• **Task to carry out**
All that is needed is each line of the entries holding the word "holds", copied as it stands.

__________________________________________________

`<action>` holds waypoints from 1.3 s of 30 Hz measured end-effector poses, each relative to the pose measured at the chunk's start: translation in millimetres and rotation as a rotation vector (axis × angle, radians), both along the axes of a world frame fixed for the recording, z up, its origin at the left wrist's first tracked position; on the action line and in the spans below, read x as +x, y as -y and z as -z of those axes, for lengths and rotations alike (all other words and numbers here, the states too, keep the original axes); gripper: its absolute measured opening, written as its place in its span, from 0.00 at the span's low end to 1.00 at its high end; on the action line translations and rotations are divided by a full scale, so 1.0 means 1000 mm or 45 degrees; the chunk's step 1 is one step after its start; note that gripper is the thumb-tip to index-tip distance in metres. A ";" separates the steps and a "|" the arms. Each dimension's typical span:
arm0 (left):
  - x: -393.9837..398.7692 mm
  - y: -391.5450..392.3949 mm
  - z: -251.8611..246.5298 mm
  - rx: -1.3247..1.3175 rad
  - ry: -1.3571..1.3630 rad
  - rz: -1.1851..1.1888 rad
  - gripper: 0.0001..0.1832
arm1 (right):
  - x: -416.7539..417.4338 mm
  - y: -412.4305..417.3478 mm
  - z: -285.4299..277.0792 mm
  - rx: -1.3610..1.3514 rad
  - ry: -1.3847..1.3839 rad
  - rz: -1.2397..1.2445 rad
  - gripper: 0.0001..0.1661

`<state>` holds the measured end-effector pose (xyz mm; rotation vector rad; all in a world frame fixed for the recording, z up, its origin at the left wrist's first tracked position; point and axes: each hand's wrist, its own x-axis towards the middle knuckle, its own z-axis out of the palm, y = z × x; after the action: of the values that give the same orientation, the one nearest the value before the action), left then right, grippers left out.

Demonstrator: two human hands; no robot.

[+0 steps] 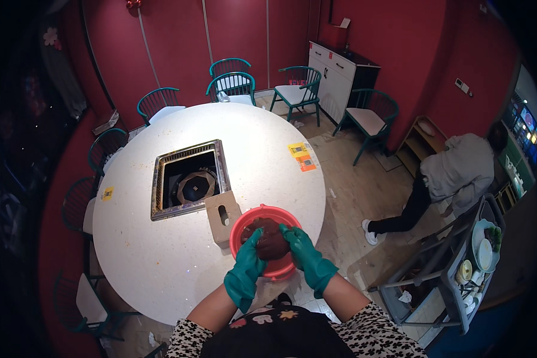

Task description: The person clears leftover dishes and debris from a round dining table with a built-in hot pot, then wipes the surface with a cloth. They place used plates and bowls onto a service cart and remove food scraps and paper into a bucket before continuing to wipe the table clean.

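Observation:
Both my hands wear green rubber gloves and hold a wet dark brown cloth (272, 239) over a red plastic basin (273, 268). The left side of the cloth is in my left hand (248, 264), and my right hand (305, 253) grips the other side. Reddish-brown colour shows inside the basin, at the near edge of a round white table (250, 147). Just left of the basin stands a cardboard-coloured tissue box (219, 219) with an oval slot. Beyond the box, a square metal-framed burner recess (190, 179) is set into the tabletop.
Green chairs with white seats (295, 94) surround the table. At right, a grey cart (456, 286) carries stacked dishes. A person in a grey top (461, 168) bends beside a wooden shelf (418, 143). A white cabinet (333, 76) stands against the back wall.

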<state>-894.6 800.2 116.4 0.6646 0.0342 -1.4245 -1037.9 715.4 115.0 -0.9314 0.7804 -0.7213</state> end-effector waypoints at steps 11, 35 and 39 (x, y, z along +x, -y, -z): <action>0.004 -0.002 -0.009 -0.028 0.554 -0.041 0.22 | 0.035 0.002 0.015 0.054 0.235 -0.120 0.29; -0.003 0.002 0.005 0.192 1.142 -0.206 0.17 | 0.057 -0.014 -0.010 -0.010 -0.090 -0.026 0.22; -0.005 -0.004 -0.022 0.375 1.277 -0.096 0.18 | 0.055 -0.012 -0.011 0.053 -0.130 -0.030 0.22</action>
<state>-899.8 804.5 138.6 1.5412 -0.5193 -0.8903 -982.8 727.3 125.6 -0.9440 0.8701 -0.6384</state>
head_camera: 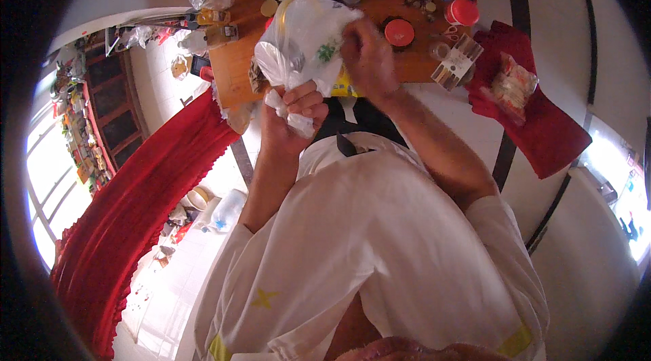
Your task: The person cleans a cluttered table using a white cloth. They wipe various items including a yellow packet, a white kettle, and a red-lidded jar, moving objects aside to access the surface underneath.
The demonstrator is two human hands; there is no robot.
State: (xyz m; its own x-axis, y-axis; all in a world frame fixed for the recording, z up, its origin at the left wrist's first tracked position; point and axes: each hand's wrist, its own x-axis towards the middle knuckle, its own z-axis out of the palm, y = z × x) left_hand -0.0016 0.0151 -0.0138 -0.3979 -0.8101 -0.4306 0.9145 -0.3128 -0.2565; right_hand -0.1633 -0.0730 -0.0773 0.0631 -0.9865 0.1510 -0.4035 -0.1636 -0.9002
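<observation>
My left hand (300, 114) is closed around the bunched end of a white plastic bag (310, 25), with crumpled plastic poking out between the fingers. Green print marks the bag's side, and its body extends away from me over the table's near edge. Something rounded and pale shows at its lower left; its contents are otherwise hidden. My right hand (368, 56) is blurred, with curled fingers at the bag's right edge. Whether it grips the plastic cannot be told. Below the bag, part of a yellow packet (346, 84) is visible.
The wooden table (396, 68) carries a red-lidded jar (463, 11), a red lid (399, 32), scissors (450, 33), a clear box (457, 62) and several jars at the back. A red cloth (539, 127) with a packet (513, 81) lies right. A red curtain (147, 193) hangs left.
</observation>
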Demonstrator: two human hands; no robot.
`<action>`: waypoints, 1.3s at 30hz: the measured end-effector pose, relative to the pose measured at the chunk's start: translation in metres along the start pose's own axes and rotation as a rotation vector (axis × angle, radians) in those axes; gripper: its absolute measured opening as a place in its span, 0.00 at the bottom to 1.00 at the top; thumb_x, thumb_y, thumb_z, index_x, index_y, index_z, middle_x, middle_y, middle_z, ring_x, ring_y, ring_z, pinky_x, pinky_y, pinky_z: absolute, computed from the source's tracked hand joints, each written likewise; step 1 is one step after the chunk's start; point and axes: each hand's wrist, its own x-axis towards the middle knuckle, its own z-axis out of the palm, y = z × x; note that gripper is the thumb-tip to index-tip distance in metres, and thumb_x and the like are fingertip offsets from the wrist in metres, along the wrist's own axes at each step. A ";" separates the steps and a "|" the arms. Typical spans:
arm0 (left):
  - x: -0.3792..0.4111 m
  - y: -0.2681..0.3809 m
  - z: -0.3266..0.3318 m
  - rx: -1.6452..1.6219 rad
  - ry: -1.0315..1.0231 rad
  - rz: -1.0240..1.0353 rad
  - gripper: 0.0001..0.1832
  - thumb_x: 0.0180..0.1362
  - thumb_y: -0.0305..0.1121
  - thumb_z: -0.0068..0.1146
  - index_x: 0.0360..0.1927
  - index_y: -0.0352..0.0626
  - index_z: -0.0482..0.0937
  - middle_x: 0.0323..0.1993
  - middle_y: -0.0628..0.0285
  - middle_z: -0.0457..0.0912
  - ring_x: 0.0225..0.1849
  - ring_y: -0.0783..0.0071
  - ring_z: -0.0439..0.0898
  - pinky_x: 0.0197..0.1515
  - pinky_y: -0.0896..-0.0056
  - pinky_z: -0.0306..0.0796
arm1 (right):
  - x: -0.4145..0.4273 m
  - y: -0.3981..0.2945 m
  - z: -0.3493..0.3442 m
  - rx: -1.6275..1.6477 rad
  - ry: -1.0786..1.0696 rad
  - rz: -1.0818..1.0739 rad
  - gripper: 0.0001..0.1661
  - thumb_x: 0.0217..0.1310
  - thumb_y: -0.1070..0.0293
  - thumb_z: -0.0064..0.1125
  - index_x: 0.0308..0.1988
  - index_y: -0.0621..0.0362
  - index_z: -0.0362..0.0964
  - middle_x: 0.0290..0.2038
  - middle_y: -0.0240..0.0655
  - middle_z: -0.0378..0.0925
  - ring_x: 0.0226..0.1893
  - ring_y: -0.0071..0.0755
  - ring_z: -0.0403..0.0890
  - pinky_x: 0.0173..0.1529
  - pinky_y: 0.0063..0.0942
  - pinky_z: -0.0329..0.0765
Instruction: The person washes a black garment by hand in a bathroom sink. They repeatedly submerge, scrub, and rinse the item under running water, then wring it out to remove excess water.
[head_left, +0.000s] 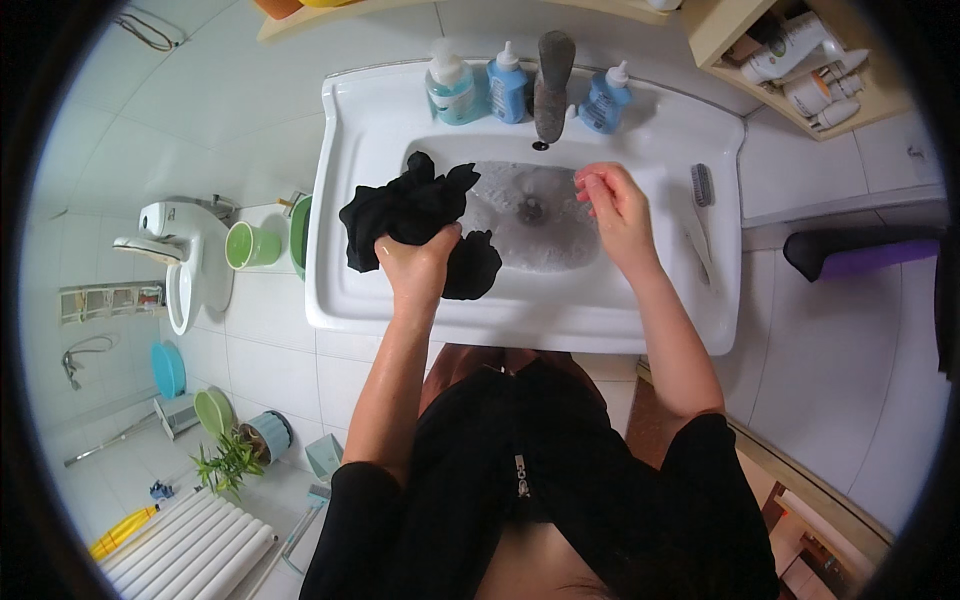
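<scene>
A bunched black cloth (409, 199) is gripped in my left hand (416, 259) over the left side of the white washbasin (525, 319). Part of it droops to the right of the wrist, at the bowl's near left edge. My right hand (615, 217) is wet and hovers over the bowl's right side, its fingers bent and loosely parted, with nothing in them. Greyish, foamy water (559, 232) lies in the bowl, and the round drain (531, 211) shows through it. Above the bowl's back edge stands the dark faucet (553, 86).
A pump bottle of turquoise liquid (451, 90) and two blue bottles (508, 86) (604, 101) line the back ledge. A scrub brush (702, 217) lies on the right ledge. An open shelf (840, 124) juts out at upper right. A green bucket (253, 246) is on the left.
</scene>
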 end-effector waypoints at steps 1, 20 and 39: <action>0.002 -0.002 0.000 -0.005 -0.002 0.009 0.17 0.38 0.20 0.62 0.36 0.33 0.77 0.36 0.59 0.79 0.39 0.69 0.76 0.44 0.70 0.71 | -0.005 -0.017 0.000 0.019 0.043 -0.083 0.06 0.62 0.74 0.51 0.36 0.62 0.73 0.39 0.42 0.78 0.40 0.44 0.79 0.44 0.33 0.74; 0.005 0.000 0.007 0.118 -0.066 0.005 0.16 0.38 0.23 0.63 0.35 0.34 0.79 0.33 0.60 0.80 0.36 0.70 0.78 0.43 0.70 0.72 | -0.071 0.128 0.012 -0.543 -0.527 0.259 0.15 0.57 0.65 0.54 0.43 0.59 0.78 0.37 0.45 0.82 0.39 0.49 0.81 0.45 0.39 0.77; 0.002 -0.006 0.000 0.141 -0.031 -0.024 0.17 0.38 0.19 0.64 0.36 0.35 0.78 0.36 0.60 0.79 0.37 0.70 0.77 0.45 0.70 0.71 | -0.084 0.122 0.019 -0.651 -0.509 0.189 0.14 0.54 0.67 0.53 0.39 0.59 0.79 0.39 0.46 0.80 0.41 0.51 0.79 0.47 0.42 0.76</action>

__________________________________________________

• **Task answer**
`<action>` holds waypoints from 1.3 s of 30 Hz measured end-effector poses, each relative to the pose measured at the chunk's start: translation in millimetres and rotation as a rotation vector (axis × angle, radians), both along the axes of a world frame fixed for the recording, z up, its origin at the left wrist's first tracked position; on the action line and in the spans below, read x as +x, y as -y and z as -z of those axes, for lengths and rotations alike (all other words and numbers here, the states too, keep the original axes); gripper: its absolute measured opening, written as its place in its span, from 0.00 at the span's low end to 1.00 at its high end; on the action line translations and rotations are divided by a full scale, so 1.0 means 1000 mm or 45 degrees; the chunk's step 1 is one step after its start; note that gripper is the thumb-tip to index-tip distance in metres. A ";" separates the steps and a "|" the arms. Each dimension's typical span:
`<state>` holds the measured end-effector pose (xyz mm; rotation vector rad; all in a world frame fixed for the recording, z up, its origin at the left wrist's first tracked position; point and axes: each hand's wrist, its own x-axis towards the middle knuckle, its own z-axis out of the palm, y = z × x; after the action: of the values that give the same orientation, the one nearest the value before the action), left then right, grippers left out.

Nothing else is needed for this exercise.